Without the pictures, can you quote each line below exactly?

*** Opening Information shown ***

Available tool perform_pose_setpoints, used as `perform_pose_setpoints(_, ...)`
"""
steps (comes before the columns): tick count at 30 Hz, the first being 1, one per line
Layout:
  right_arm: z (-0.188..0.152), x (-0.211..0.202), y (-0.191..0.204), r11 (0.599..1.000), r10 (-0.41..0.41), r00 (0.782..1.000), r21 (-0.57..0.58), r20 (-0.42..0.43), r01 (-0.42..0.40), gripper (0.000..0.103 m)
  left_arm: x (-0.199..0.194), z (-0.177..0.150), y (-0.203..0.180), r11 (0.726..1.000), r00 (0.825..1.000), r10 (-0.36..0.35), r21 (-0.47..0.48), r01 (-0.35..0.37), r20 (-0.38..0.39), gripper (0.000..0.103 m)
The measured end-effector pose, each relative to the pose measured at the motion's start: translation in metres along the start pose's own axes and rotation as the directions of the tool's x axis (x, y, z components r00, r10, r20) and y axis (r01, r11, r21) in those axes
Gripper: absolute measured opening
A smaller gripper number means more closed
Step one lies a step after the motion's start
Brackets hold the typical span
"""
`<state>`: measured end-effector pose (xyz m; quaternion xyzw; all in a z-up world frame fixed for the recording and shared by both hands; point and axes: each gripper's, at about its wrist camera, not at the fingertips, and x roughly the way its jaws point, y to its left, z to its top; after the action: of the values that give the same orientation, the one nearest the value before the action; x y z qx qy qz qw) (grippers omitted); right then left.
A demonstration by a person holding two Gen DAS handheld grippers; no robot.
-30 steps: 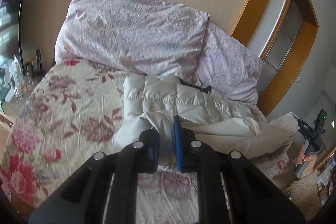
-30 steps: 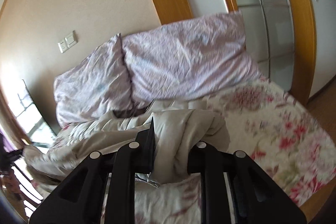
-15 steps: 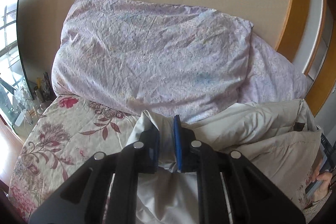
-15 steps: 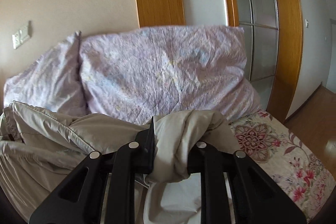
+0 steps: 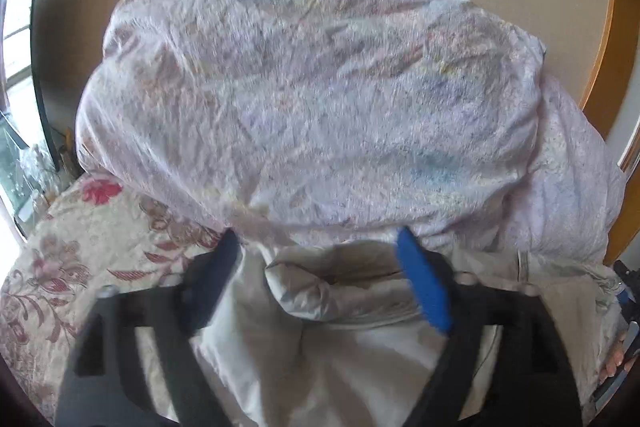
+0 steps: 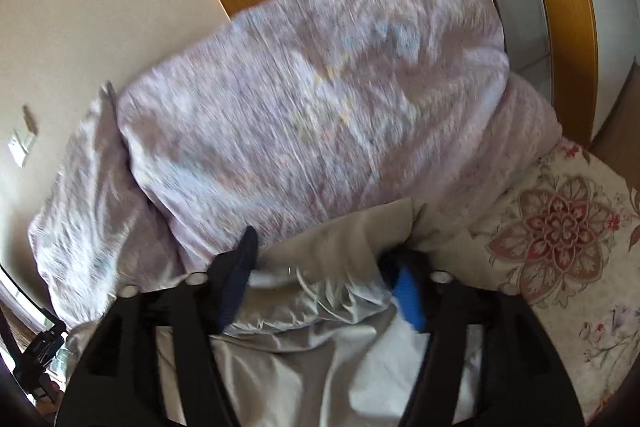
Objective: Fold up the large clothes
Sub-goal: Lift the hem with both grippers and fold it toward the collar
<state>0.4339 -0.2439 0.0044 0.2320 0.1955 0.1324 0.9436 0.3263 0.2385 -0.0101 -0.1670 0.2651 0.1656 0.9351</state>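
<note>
The left gripper stands wide, its jaws having just been opening; the pale beige, smooth-shelled padded jacket lies loose between them in the lower middle of the frame, and neither the black pad nor the blue-faced pad presses on it. The right gripper is likewise spread, its jaws also having just been opening, with a crumpled fold of the same jacket bunched between the fingers in the lower centre; whether the cloth still brushes the blue pad at the right I cannot tell. The jacket rests on the bed, its top edge touching the base of a large, wrinkled lilac pillow with a faint print that fills the middle of both views. A cream bedspread with red and pink flowers shows at lower right in the right view and lower left in the left view.
</note>
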Motion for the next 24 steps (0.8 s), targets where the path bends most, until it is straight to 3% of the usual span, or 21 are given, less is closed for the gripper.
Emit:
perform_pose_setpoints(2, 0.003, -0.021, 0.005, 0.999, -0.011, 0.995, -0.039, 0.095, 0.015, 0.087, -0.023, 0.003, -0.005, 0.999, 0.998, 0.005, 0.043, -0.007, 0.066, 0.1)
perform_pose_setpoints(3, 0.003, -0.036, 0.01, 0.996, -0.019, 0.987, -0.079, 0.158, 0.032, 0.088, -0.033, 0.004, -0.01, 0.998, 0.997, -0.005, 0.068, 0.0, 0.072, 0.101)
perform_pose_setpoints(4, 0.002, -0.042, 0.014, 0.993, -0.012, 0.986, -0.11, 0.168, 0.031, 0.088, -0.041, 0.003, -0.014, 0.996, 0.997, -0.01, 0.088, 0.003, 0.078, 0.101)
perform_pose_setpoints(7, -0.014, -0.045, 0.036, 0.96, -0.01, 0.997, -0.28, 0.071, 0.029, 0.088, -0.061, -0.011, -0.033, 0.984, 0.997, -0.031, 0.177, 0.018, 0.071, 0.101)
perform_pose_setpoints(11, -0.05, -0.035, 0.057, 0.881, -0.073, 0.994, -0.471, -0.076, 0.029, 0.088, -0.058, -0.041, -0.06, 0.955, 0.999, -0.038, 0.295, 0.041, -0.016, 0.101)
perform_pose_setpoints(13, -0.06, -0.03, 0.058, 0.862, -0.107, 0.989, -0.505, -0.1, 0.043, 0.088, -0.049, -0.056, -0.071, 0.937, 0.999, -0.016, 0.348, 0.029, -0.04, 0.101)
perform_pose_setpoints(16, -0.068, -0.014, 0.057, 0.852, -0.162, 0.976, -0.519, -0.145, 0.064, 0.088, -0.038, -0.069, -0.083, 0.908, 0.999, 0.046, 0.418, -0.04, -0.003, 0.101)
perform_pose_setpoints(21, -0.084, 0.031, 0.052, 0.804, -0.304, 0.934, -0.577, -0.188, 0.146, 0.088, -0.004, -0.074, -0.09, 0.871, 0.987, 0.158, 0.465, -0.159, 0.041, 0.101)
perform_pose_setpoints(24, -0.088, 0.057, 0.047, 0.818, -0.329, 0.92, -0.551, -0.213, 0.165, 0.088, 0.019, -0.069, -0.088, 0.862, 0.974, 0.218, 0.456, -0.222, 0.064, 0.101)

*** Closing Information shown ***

- **Answer to the problem**
Available tool perform_pose_setpoints, used as `perform_pose_setpoints(_, ...)`
"""
steps (comes before the columns): tick count at 30 Hz, the first being 1, one per line
Layout:
  right_arm: z (-0.188..0.152), x (-0.211..0.202), y (-0.191..0.204), r11 (0.599..1.000), r10 (-0.41..0.41), r00 (0.782..1.000), r21 (-0.57..0.58), r20 (-0.42..0.43), r01 (-0.42..0.40), gripper (0.000..0.103 m)
  left_arm: x (-0.199..0.194), z (-0.177..0.150), y (-0.203..0.180), r11 (0.726..1.000), r00 (0.825..1.000), r10 (-0.36..0.35), r21 (-0.47..0.48), r01 (-0.35..0.37), r20 (-0.38..0.39), gripper (0.000..0.103 m)
The measured end-effector pose, each relative to the pose measured at the motion's start: translation in metres along the start pose's own axes and rotation as the directions of the tool's x axis (x, y, z components r00, r10, r20) and y axis (r01, r11, r21) in those axes
Gripper: absolute measured opening
A smaller gripper number means more closed
Step one lies a step after the motion's start
Brackets hold the typical span
"""
`<state>`: measured end-effector pose (xyz m; quaternion xyzw; all in a z-up world frame fixed for the recording and shared by both hands; point and axes: each gripper's, at about its wrist camera, not at the fingertips, and x roughly the way its jaws point, y to its left, z to its top; after the action: of the values that give the same orientation, the one nearest the value before the action; x y z qx qy qz qw) (grippers omitted); right then left.
A demonstration by a person holding two Gen DAS handheld grippers; no robot.
-30 steps: 
-30 steps: 
-15 steps: 
-15 steps: 
+0 steps: 
+0 steps: 
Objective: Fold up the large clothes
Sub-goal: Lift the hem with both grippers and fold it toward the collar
<state>0.4339 -0.2439 0.0044 0.2320 0.1955 0.1324 0.9436 0.3263 0.2385 -0.0101 -0.1670 0.2651 0.1656 0.9351</state>
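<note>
The left gripper stands wide, its jaws having just been opening; the pale beige, smooth-shelled padded jacket lies loose between them in the lower middle of the frame, and neither the black pad nor the blue-faced pad presses on it. The right gripper is likewise spread, its jaws also having just been opening, with a crumpled fold of the same jacket bunched between the fingers in the lower centre; whether the cloth still brushes the blue pad at the right I cannot tell. The jacket rests on the bed, its top edge touching the base of a large, wrinkled lilac pillow with a faint print that fills the middle of both views. A cream bedspread with red and pink flowers shows at lower right in the right view and lower left in the left view.
</note>
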Motion for the next 24 steps (0.8 s), targets where the path bends most, until it is straight to 3% of the usual span, or 21 are given, less is closed for the gripper.
Emit:
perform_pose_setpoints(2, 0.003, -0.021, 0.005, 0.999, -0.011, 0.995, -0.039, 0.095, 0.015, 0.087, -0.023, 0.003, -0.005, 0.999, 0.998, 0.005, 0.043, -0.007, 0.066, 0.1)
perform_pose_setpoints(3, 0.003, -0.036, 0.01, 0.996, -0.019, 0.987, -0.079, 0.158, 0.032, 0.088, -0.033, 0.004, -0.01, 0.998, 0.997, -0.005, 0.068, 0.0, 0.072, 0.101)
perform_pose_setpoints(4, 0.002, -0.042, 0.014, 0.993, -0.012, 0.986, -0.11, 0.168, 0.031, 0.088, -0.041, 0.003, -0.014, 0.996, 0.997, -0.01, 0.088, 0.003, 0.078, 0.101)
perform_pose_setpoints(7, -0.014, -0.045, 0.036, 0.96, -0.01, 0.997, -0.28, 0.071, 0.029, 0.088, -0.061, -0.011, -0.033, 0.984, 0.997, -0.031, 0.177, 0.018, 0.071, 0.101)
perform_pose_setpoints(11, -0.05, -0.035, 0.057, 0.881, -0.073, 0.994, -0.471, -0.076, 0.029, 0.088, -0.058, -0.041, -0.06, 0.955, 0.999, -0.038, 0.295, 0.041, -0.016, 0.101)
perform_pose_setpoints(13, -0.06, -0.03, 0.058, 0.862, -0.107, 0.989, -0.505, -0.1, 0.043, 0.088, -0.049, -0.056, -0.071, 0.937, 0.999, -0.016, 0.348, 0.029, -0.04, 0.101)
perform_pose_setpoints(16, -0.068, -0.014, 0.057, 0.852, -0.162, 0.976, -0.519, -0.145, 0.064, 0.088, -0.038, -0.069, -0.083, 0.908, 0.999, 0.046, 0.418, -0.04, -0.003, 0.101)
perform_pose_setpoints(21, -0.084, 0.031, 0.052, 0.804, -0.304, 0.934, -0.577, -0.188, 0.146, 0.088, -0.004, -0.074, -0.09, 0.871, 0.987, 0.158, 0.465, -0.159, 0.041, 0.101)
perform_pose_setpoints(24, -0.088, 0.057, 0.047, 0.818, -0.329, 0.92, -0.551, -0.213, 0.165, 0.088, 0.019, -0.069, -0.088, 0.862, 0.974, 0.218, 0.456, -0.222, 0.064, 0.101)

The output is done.